### Extracted records
_____

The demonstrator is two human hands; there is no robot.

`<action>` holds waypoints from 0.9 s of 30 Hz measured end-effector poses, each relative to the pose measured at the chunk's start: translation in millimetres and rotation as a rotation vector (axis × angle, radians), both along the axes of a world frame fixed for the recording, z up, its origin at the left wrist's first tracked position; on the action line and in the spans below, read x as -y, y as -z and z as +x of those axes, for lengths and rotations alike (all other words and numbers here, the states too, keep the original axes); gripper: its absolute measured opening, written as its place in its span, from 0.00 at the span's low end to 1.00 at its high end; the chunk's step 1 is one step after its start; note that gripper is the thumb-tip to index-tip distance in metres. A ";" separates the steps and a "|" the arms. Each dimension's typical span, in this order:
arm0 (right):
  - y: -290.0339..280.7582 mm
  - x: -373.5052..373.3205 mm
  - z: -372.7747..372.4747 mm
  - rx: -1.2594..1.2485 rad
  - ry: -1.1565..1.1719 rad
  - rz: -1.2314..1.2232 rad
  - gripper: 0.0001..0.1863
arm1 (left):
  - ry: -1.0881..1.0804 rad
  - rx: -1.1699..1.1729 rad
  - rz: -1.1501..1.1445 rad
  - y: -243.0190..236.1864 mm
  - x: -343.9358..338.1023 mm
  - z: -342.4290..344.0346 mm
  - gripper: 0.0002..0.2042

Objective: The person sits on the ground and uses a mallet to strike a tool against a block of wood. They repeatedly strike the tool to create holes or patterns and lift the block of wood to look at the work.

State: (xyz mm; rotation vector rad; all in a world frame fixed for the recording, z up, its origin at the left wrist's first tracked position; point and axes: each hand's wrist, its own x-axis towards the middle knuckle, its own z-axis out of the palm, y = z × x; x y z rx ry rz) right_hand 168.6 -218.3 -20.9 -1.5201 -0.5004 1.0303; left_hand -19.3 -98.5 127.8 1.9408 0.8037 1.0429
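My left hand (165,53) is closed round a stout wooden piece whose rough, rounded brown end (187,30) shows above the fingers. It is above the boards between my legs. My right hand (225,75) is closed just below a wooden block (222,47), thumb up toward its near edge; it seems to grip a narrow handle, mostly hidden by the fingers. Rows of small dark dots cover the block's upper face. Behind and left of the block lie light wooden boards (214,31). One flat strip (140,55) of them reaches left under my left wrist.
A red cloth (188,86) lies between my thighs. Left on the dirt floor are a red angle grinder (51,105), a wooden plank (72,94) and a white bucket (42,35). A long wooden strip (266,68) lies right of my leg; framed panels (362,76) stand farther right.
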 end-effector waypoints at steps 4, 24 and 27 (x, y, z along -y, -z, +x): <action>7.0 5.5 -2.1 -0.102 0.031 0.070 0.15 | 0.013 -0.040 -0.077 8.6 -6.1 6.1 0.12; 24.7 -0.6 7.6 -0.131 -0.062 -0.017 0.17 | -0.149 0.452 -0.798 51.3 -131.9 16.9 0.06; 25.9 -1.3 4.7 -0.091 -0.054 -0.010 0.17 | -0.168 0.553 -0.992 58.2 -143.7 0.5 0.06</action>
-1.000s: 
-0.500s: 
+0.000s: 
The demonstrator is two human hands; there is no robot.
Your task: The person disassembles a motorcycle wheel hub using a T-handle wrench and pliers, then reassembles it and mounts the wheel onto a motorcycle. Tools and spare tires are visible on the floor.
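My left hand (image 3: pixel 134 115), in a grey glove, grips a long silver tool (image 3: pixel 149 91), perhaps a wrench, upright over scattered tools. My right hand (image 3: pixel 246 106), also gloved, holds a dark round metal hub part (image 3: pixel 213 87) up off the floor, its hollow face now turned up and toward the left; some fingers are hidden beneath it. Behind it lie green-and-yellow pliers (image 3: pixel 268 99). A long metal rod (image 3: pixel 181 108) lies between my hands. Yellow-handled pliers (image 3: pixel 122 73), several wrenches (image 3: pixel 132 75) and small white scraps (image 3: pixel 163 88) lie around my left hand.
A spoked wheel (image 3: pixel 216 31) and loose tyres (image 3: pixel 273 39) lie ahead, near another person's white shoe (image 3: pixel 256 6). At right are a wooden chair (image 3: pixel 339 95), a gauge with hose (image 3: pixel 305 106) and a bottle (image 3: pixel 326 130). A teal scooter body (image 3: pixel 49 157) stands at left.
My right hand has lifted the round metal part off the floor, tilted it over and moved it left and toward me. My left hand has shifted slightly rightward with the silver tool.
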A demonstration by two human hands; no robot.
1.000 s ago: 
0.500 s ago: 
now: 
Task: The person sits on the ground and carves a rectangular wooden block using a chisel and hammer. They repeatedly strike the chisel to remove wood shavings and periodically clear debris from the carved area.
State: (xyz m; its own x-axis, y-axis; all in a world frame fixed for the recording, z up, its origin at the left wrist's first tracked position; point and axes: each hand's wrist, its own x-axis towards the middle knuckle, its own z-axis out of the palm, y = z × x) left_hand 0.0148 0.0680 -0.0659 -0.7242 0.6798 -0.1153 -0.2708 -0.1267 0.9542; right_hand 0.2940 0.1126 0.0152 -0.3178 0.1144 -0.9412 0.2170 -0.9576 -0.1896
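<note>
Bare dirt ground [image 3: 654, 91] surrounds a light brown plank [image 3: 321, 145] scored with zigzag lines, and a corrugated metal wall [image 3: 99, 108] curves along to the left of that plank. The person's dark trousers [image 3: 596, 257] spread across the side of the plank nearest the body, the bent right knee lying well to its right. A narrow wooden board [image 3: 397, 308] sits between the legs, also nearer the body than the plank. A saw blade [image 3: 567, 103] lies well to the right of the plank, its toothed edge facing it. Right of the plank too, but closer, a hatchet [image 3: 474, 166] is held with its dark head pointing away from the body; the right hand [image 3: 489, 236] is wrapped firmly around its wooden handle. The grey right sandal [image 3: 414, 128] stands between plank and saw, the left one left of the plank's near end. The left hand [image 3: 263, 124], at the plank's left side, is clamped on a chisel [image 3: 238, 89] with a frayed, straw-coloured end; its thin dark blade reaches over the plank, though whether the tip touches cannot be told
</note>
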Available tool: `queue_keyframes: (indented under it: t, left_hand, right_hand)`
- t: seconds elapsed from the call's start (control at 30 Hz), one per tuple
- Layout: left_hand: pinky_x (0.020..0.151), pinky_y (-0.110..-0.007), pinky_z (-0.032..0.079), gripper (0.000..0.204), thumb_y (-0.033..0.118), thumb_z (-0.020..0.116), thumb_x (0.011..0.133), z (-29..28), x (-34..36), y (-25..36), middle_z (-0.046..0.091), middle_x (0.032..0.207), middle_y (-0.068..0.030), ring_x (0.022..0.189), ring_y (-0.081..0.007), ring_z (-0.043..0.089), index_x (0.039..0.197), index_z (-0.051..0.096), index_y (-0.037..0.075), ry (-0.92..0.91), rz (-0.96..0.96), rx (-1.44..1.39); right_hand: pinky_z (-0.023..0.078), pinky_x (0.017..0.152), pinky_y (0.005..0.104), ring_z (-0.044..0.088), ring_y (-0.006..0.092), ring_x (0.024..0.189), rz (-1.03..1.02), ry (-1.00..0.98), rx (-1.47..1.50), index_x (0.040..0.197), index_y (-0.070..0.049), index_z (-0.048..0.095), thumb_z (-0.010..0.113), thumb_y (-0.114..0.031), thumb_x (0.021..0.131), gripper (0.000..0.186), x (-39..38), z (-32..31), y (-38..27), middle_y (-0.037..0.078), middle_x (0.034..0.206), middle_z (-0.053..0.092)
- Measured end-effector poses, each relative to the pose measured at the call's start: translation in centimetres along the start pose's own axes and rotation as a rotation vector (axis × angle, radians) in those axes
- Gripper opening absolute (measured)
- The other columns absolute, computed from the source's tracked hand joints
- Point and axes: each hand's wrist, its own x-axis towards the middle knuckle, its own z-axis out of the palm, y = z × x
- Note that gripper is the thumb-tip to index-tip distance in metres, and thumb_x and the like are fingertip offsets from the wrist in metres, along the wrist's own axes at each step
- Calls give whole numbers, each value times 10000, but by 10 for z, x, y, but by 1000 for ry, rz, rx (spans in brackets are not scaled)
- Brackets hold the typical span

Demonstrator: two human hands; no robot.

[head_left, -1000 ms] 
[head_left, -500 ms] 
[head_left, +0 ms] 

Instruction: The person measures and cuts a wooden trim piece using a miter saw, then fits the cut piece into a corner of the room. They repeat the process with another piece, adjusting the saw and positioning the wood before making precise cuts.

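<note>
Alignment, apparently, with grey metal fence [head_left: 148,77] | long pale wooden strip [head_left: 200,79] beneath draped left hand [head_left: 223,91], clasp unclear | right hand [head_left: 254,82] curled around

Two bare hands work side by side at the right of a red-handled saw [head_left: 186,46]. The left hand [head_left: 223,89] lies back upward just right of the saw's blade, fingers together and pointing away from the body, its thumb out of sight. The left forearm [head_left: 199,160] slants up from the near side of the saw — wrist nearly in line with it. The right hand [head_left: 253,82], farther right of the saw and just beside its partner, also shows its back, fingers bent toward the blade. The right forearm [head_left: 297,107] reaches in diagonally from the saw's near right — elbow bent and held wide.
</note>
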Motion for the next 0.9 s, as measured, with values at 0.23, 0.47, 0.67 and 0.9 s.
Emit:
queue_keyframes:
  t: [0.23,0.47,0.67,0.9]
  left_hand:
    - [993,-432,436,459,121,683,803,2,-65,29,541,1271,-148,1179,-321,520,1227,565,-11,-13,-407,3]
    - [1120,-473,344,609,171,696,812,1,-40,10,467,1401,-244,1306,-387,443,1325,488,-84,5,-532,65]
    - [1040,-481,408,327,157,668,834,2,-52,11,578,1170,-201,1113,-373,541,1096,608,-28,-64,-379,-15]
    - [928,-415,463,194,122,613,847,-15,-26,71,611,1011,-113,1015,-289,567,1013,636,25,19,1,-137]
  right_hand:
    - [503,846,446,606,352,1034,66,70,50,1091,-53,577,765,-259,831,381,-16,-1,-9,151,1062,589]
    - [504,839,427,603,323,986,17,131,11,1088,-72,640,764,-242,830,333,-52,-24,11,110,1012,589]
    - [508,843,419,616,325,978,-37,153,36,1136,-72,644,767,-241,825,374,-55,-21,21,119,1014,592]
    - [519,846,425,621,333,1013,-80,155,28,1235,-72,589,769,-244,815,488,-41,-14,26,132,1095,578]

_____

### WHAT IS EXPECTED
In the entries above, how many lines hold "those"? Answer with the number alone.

### RESULT FOR THIS EXERCISE
2